Some new pieces by me that’ll be out soon: an essay on cybernetics and art for Rhizome; a feature on the shadowy German ambient musician Gas for a new British music magazine; and an essay by me on Bollywood cinema and Michael Jackson for a new anthology edited by Mark “K-Punk” Fisher.
by geeta on July 20, 2009
An essay by me on Brian Eno’s 1983 album Apollo: Atmospheres and Soundtracks, for the London Science Museum’s concert gala this week commemorating the 40th anniversary of the Apollo moon landing.
Also: an essay by me on Brian Eno and cooking for the inaugural issue of Loops, a cool new music journal to be published biyearly by Faber & Faber. (You’ll have to buy the lush, expansive print edition to read the full piece.)

It’s grey and raining in Boston today. My calendar says it’s mid-June, but the chill feels like November. So I sit in my beautiful and bizarre brick house (pictured above — well, that’s actually an 18th-century Piranesi etching, but close enough), drink tea, and read books.
I read the entirety of Paul Auster’s 1997 collection The Art of Hunger before I went to sleep last night. It’s a dense anthology of literary criticism, interviews, and hazy, enchanting recollections. The criticism is mostly of books and poetry of the French persuasion. Auster got his start as a writer by translating French books into English, and French figures loom large over his life.
This particular passage reminded me a lot of Brian Eno’s approach to ambient music, which grew increasingly minimal and textural as the ’70s progressed:
“The one thing I try to do in all my books is to leave enough room in the prose for the reader to inhabit it. Because I finally believe it’s the reader who writes the book and not the writer…
In reading a book like Pride and Prejudice, for example, I realized at a certain point that all events were set in the house I grew up in as a child.

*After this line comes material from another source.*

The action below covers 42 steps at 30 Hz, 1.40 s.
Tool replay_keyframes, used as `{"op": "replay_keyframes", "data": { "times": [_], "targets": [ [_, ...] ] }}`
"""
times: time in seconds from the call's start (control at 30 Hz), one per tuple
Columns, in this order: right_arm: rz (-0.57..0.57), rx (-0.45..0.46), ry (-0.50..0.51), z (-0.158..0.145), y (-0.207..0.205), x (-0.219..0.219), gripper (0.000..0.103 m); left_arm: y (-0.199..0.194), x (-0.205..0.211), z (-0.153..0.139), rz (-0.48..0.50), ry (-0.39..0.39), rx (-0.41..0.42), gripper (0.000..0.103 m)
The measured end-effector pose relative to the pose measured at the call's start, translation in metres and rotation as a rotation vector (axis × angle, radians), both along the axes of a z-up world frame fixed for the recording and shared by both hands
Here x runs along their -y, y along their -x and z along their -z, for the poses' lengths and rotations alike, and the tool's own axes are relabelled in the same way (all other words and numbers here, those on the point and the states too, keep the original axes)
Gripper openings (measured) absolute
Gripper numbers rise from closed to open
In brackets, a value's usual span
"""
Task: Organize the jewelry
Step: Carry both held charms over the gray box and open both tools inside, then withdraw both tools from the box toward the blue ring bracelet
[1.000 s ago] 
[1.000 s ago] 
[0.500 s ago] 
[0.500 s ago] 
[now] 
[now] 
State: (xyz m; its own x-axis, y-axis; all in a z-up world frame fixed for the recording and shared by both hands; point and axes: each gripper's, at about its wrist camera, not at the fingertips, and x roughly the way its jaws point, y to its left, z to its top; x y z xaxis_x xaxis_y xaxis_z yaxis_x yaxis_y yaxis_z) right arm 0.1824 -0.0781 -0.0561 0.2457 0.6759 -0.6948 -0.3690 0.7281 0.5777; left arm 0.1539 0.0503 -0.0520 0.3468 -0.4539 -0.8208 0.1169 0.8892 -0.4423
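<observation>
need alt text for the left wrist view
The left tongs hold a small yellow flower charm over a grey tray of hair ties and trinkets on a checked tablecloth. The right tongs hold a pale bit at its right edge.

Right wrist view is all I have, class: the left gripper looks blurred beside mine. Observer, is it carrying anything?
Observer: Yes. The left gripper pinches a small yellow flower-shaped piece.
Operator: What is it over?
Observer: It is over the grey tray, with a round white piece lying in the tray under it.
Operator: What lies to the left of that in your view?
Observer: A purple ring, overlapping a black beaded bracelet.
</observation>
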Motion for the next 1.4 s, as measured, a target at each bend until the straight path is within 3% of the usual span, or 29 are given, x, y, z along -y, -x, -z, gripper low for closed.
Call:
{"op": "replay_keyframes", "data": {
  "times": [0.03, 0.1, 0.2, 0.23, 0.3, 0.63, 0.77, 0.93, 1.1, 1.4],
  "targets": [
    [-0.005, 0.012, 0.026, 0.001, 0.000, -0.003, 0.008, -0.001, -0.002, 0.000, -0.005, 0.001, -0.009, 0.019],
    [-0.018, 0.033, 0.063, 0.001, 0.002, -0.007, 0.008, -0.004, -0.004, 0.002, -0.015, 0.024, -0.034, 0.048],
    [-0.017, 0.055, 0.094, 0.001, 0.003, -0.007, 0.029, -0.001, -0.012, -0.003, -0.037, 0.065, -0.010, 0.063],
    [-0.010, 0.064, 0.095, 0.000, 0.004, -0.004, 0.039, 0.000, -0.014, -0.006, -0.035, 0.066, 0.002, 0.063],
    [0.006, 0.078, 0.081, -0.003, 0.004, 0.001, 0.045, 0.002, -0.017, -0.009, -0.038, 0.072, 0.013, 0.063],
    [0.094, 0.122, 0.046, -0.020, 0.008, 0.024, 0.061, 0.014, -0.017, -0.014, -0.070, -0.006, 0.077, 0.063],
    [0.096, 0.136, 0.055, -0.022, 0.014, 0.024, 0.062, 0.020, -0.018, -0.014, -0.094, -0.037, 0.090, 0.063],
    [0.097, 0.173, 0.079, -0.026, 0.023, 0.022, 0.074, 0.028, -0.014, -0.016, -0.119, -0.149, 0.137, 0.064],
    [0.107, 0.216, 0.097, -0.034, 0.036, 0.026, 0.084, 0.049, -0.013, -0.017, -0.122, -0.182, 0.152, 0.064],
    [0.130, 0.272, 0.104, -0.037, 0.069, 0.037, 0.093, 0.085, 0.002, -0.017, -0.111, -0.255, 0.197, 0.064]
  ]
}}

No matter how specific a writer’s description of a place might be, I always seem to twist it into something I’m familiar with … I think this probably has a lot to do with one’s relation to language, how one responds to words printed on a page. Whether the words are just symbols, or whether they are passageways into our unconscious.
There’s a way in which a writer can do too much, overwhelming the reader with so many details that he no longer has any air to breathe. Think of a typical passage in a novel. A character walks into a room. As a writer, how much of that room do you want to talk about? The possibilities are infinite. You can give the color of the curtains, the wallpaper pattern, the objects on the coffee table, the reflection of the light in the mirror. But how much of this is really necessary?”

Suddenly I find myself reunited with my vinyl records, for the first time in nearly a year. It’s like Christmas! I forgot I owned half this stuff! I just found the amazing mini-book that came with the Talking Heads’ Stop Making Sense LP. I tranced out to all four sides of Metal Machine Music. And I started scanning some of my favorite 12″ cover designs. This particular single is as good of a place to start as any. The arty minimalism of early ’80s new wave meets the neon bonanza of mid-’80s pop, in the crazy, crazy year that was 1984.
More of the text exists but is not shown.